よく似た水邪の状態に、小青竜湯証(40条P63)があります。
漢文の読める方は、先回りしてちょっと見ておいて頂くのも良いかと思います。
問診時に、威力を発揮しますので。
鍼で治療するならどのように考えるでしょう。
表に外邪が存在し、しかも裏に正気虚弱と軽度とはいえ水邪が存在しているのですねぇ。
正気虚弱を来した病理機序は置いておくとして、中焦に気を集めて水が動けば良い訳です。
陰邪である水邪が勝って中焦から下焦に溢れているようだと、下に引いた方が良いですね。
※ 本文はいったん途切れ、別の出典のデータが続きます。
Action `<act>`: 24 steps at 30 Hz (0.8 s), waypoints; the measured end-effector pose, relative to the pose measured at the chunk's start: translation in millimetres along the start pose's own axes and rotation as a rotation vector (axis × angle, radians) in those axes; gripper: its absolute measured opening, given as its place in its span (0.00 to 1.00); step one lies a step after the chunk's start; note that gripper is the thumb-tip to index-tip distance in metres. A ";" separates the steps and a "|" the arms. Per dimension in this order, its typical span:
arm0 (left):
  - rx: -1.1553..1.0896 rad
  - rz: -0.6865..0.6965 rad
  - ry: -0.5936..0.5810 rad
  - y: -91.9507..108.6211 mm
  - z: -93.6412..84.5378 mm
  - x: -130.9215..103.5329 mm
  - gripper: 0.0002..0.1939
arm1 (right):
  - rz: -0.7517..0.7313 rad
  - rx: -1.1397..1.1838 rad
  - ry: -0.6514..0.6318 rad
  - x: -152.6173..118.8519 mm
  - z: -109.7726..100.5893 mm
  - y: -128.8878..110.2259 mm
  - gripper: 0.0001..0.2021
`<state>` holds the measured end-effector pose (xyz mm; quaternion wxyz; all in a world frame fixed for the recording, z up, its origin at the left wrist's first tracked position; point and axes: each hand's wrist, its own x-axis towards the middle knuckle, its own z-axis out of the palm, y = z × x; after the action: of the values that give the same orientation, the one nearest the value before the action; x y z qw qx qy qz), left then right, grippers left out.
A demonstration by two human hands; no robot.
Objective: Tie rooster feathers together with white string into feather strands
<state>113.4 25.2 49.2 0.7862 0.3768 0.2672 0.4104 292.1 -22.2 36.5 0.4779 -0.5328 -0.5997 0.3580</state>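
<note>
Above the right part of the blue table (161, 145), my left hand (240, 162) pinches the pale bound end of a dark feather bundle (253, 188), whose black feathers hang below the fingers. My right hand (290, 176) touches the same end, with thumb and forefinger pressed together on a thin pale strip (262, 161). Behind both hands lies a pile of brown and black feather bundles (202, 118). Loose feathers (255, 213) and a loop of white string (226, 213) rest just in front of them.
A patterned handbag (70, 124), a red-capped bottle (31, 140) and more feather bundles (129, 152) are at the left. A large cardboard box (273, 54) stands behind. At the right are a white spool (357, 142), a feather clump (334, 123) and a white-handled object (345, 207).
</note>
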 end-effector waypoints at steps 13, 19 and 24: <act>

表証に対しては、手の三陽の経穴を用いて補瀉を加えると良いと思います。
ここは、色んな考え方があると思います。
表証の治療をして、その後の状態で鍼を加味すると言ったところでしょうか。
【一九条】
凡服桂枝湯吐者、其後必吐膿血也。
凡(およ)そ桂枝湯を服して吐する者は、其の後必ず膿血(のうけつ)を吐するなり。
おおよそ、桂枝湯を服用して嘔吐する場合、その後に膿血を嘔吐する。
この条文も後人の覚書だと思います。実際に、このようなことが起きたのでしょう。
もし桂枝湯証であったとしても、素体として相当厳しい内熱や熱痰が存在していたのだろうと想像できますが、そもそもそのような素体の者が、単純な桂枝湯証を呈するとは考えにくいですね。
おそらく、他に重度の兼症があったはずです。これは誤治の結果だと考えられます。